There are many situations in which genetic counselling is appropriate. This is because in almost all areas of medicine there are disease patterns that can be traced back to genetic changes. At the MVZ, we primarily address three patient groups:

• Parents who are concerned about the development of their already born child: due to developmental delays, malformations, syndromic diagnoses, metabolic disorders, etc.
• Adults who are affected themselves: by frequent tumour diseases in the family, other hereditary diseases, nerve disorders, unfulfilled desire to have children, multiple miscarriages, etc.
• Parents who are concerned with the topic before or during pregnancy: due to advanced age, abnormalities in the first trimester/trimester test or ultrasound, due to family burden of possibly genetic diseases, etc.

Due to a raised risk of malformation, human genetic counselling and possibly chromosomal analysis is recommended, especially in the case of treatment by assisted reproduction (IVF/ICSI).

The choice of examinations depends on the individual case. We often perform the following work:  

• Creation of a family tree over three generations
• Genetic counselling on risks before and during pregnancy 
• Abortion diagnostics and search for causes of unhappy and complicated pregnancies
• Cytogenetic study: Chromosome analysis from blood, amniotic fluid and from the cells of the placental villi or the aborted tissue
• Molecular genetics for the detection of genetic defects (changes in individual hereditary characteristics of both partners that can lead to a disease) 
• Counselling outside pregnancy for hereditary diseases in the family: Cancer, metabolic disorders, tendency to thrombosis, neurological diseases etc. 
   

The content of the human genetic counselling depends on your individual needs and questions, the counselling takes up to 1.5 hours. Further discussion is necessary in individual cases. At the beginning we usually collect your medical history, if necessary the medical history of other family members as well as a family tree of at least three generations. In addition, we evaluate existing medical findings with regard to their medical-genetic significance; occasionally, missing documents have to be obtained. 

Depending on the problem, we will examine you medically or coordinate further examinations with other specialist departments.
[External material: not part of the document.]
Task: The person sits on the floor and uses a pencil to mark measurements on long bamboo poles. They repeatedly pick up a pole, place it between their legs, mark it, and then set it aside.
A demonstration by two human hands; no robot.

If these were or are performed here in the MVZ PAN Institute or in the PAN Clinic, this facilitates and accelerates the exchange of information. We then recommend special laboratory tests: Chromosome analyses, biochemical or molecular genetic examinations, etc. In the case of rare malformation complexes, we can try to classify the clinical picture by comparison with the specialist literature and databases.
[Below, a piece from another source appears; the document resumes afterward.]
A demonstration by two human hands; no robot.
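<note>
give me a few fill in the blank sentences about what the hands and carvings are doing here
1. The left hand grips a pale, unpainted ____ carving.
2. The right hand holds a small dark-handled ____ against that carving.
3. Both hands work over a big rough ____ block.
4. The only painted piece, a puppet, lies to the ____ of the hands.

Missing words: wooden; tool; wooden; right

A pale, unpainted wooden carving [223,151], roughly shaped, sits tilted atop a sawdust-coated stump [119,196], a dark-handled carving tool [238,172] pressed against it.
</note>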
In a joint discussion you will learn the current state of knowledge about the respective clinical picture and its treatment options. We will also discuss the risk of illness for you and your family members. At the end of your genetic counselling, you will receive a written report. 
 

Human genetic counselling, like indicated genetic diagnostics, is a service provided by statutory and private health insurance companies. People with statutory health insurance can come to the consultation by appointment with their insurance card or a referral slip.